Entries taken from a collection
━━━━━━━━━━━━━━━━
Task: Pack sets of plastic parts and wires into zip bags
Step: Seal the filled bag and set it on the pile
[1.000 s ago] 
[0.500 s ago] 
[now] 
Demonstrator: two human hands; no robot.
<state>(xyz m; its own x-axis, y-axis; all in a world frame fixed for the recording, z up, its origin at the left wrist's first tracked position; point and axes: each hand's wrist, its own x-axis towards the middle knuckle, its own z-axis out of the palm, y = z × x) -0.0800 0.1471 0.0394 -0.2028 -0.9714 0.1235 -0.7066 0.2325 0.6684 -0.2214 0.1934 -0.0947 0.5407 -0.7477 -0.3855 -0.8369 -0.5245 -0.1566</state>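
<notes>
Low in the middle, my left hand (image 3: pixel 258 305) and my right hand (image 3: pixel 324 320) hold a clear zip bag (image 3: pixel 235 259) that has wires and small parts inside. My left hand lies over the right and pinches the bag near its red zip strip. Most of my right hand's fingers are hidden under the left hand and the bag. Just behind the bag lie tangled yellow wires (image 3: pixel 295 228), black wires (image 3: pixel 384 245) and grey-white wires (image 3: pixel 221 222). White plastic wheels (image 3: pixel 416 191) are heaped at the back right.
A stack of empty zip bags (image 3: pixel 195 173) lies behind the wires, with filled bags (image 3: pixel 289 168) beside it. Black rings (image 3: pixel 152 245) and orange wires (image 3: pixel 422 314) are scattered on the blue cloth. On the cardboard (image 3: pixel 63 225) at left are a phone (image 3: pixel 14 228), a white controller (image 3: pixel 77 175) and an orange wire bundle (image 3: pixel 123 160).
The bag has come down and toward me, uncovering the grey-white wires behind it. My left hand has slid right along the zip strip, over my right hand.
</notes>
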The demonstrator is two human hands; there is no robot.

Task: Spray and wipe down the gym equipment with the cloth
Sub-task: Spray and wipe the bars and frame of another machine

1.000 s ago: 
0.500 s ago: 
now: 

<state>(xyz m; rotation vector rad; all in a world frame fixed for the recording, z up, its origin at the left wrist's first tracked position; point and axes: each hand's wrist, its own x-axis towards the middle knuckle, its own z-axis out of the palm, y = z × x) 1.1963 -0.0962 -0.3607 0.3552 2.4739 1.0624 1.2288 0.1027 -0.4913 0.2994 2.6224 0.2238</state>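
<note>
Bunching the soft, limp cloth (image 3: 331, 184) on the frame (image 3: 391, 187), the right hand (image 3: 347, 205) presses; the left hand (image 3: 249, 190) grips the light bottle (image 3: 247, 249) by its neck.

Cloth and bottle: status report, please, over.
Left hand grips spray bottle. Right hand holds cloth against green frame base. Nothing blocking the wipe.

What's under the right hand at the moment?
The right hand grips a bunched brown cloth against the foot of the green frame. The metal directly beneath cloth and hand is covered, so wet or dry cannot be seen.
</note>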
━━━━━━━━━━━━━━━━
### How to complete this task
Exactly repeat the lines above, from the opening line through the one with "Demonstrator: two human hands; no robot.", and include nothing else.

### Completed task
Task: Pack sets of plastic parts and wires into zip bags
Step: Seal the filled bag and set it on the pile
[1.000 s ago] 
[0.500 s ago] 
[now] 
Demonstrator: two human hands; no robot.

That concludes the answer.